# Blautia coccoides-derived metabolite trimethylamine-N-oxide exacerbates Alzheimer's disease progression via targeting HIF1α signaling

**Authors:** Xinhuang Lv, Tao Ye, Xiaolan Liao, Qiyao Li, Zheyu Fang, Xiaoou Lin, Mozi Chen, Conghui Dai, Lu Zhan, Linpei Zhuo, Kun Xiang, Jing Sun, Jiaming Liu

PMC · DOI: 10.1080/19490976.2025.2605768 · Gut Microbes · 2025-12-29

## TL;DR

A gut bacterium called Blautia coccoides produces a metabolite, TMAO, that worsens Alzheimer's disease by affecting a key signaling pathway.

## Contribution

This study identifies TMAO as a Blautia coccoides-derived metabolite that exacerbates Alzheimer's disease through HIF1α signaling inhibition.

## Key findings

- Blautia coccoides abundance is increased in Alzheimer's patients and correlates with p-Tau181 levels.
- TMAO promotes Tau phosphorylation and cognitive decline in mouse models of Alzheimer's.
- TMAO inhibits HIF1α signaling, leading to oxidative stress and disease progression.

## Abstract

An increasing number of studies have shown that commensal gut microbes may be involved in the pathogenesis of Alzheimer's disease (AD). The influence of gut microbe-derived metabolites, such as trimethylamine N-oxide (TMAO), has attracted a lot of attention. However, the influence and pathways mediated by gut microbe-derived metabolites in the pathogenesis of AD remain uncertain. Here, we observed a significant increase in the abundance of Blautia coccoides in AD patients, which showed positive predictive value for serum p-Tau181 levels. Supplementation with B. coccoides could exacerbate cognitive impairment and Tau phosphorylation in P301s mice. We identified TMAO as a key B. coccoides-derived metabolite promoting Tau phosphorylation by functional gene analysis, metabolomic analysis and VIP analysis, and further demonstrated that it was able to promote oxidative stress of AD in vitro. Mechanistically, TMAO could bind to hypoxia-inducible factor 1 alpha (HIF1α) at 235–238 sites, which promoted oxidative stress through the inhibition of HIF1α signal, thereby aggravating AD pathology. This study elucidated the important role of B. coccoides-derived metabolite TMAO in exacerbating AD and provided new insights for gut microbe/metabolite-based therapeutic strategies.

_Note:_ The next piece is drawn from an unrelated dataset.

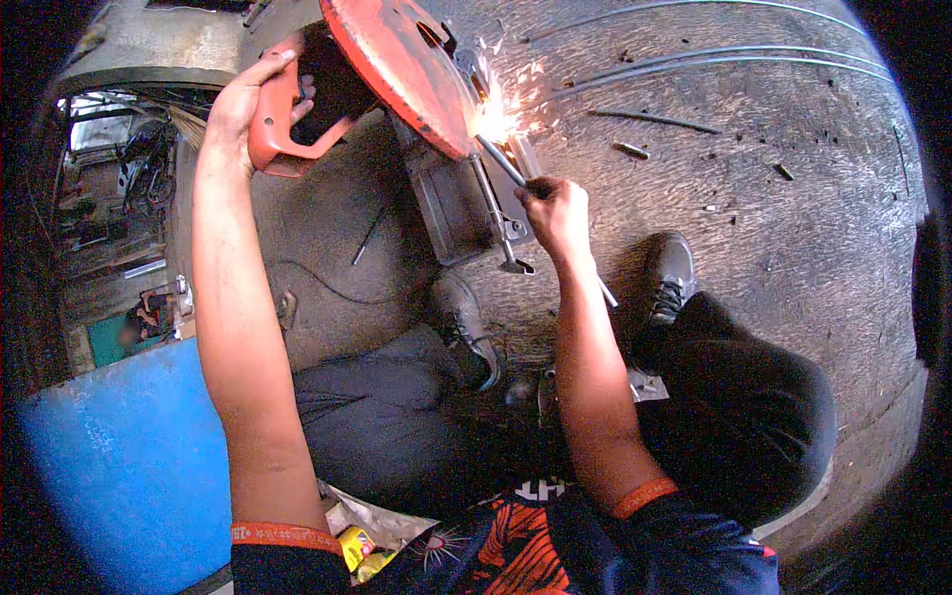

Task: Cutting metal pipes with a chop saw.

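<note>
A chop saw with a red blade guard (402, 79) stands on the floor ahead of me, its grey base (446, 203) below. My left hand (243, 99) is closed around the saw's red D-shaped handle (268, 134). Bright sparks (501, 117) fly at the guard's right edge, and their glare hides the contact point. A thin metal rod (502, 163) runs into that glare, gripped by my right hand (558, 213). Its other end sticks out below my wrist. Beside the rod, the saw's clamp screw (489, 193) reaches down to a crank end. The blade is mostly hidden by the guard.
Long metal rods (714, 61) lie across the floor at the far right. A short dark rod (654, 121) and small offcuts (631, 150) are scattered nearer. My shoes (670, 266) flank the saw's near end. A cord (332, 291) curves left of it; a blue panel (119, 456) stands at lower left.
</note>
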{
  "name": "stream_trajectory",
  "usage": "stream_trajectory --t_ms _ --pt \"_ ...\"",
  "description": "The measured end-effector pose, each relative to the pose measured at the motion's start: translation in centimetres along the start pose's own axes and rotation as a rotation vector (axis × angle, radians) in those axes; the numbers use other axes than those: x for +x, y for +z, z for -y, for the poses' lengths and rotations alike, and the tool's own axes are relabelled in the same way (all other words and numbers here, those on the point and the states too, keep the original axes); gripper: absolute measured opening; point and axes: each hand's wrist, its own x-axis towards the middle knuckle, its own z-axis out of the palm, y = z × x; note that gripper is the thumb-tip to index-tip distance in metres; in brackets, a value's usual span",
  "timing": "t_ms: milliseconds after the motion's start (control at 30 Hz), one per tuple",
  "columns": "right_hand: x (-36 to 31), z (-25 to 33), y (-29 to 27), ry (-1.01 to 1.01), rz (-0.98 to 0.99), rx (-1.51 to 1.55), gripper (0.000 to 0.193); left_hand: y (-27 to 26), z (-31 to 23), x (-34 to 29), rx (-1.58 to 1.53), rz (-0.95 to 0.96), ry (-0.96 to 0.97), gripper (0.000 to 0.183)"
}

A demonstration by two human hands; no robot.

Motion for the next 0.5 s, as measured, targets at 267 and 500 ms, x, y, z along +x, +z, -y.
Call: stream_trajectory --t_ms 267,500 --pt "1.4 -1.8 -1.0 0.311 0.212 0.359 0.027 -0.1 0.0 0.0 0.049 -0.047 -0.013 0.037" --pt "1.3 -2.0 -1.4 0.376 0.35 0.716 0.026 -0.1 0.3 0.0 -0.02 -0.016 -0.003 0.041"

Blautia coccoides abundance was increased in AD patients compared to healthy controls.

Supplementation with B. coccoides exacerbated AD pathology in model mice.

TMAO as a key B. coccoides-derived metabolite contributing to AD.

TMAO could directly bind to HIF1α, thereby inhibiting HIF1α signaling.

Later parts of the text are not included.